Privacy policy

Identity

Directoffice.fr (Société par actions simplifiée à associé unique (SASU))

Trade name

Directoffice

SIREN

103 663 597

RCS

RCS Paris 103 663 597

Address

66 avenue des Champs-Élysées, 75008 Paris, France

Email

contact@directoffice.fr

Legal representative

Raphaël Jean-Claude RICCI (President)

We collect only the data strictly necessary for the purposes described below. Depending on your use of the site, the following may be collected:

• Identification data: first name, last name, company name, email address, password (hashed), user role.
• Contact data: phone number, postal address, shipping address.
• Billing data: amount, taxes, payment method (without the full card number), any promo code, Stripe identifiers.
• Technical data: IP address, session identifiers, event logs, user agent.
• User-generated content: listings, photos, descriptions, generated QR codes.
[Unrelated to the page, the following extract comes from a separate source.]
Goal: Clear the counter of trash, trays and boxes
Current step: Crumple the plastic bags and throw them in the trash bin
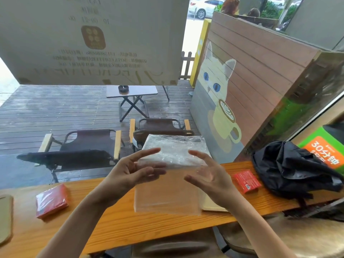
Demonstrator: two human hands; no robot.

• Creation and management of the user account (contract performance, art. 6.1.b GDPR).
• Order processing, payments, and invoice delivery (contract performance and legal obligation, art. 6.1.b and 6.1.c GDPR).
• Retention of invoices for 10 years (legal obligation, art. L123-22 of the French Commercial Code).
• Moderation and fraud prevention (legitimate interest, art. 6.1.f GDPR).
• Sending account- or order-related emails (contract performance).
• Anonymous audience measurement and service improvement (legitimate interest).

• User account: for the entire duration of the contractual relationship, then 3 years archived for commercial prospecting.
• Invoicing data: 10 years from the closing of the financial year (accounting and tax obligation).
• Technical logs: 12 months maximum (LCEN-mandated period for operators).
• Non-strictly-necessary cookies: 13 months maximum, in line with the French CNIL guidelines.

Your data is never sold or rented. It is only accessible to authorised persons (internal administrators) and to a limited number of processors strictly bound by contract pursuant to article 28 GDPR:

• OVH SAS — hosting and backups (Roubaix, France).
• Stripe Payments Europe Ltd — payment processing (Ireland, European Union).
• Ionos / 1&1 (SMTP) — transactional email delivery.

No data is transferred outside the European Union. If such a transfer were to occur, it would be governed by the standard contractual clauses adopted by the European Commission.

In accordance with articles 12 to 23 GDPR and the French Data Protection Act, you may exercise the following rights at any time:

• Right of access and right to portability.
• Right to rectification.
• Right to erasure ("right to be forgotten").
• Right to restriction of processing.
• Right to object on legitimate grounds.
• Right to set instructions regarding the fate of your data after your death.

To exercise these rights, contact contact@directoffice.fr with proof of identity. You also have the right to lodge a complaint with the French Data Protection Authority (CNIL, www.cnil.fr).

We implement appropriate technical and organisational measures to protect your data against accidental or unlawful destruction, loss, alteration, unauthorised disclosure or access: TLS encryption on network exchanges, robust password hashing, database isolation, automated backups, access logging, least-privilege principle for administrators.

The site only uses cookies strictly necessary for operation (session, cart, authentication). No advertising or third-party audience measurement cookies are dropped without your prior consent.

This policy may evolve to reflect regulatory or technical changes. The last-updated date is shown at the top of the page. Substantial changes will be notified by email or via a visible banner on the site.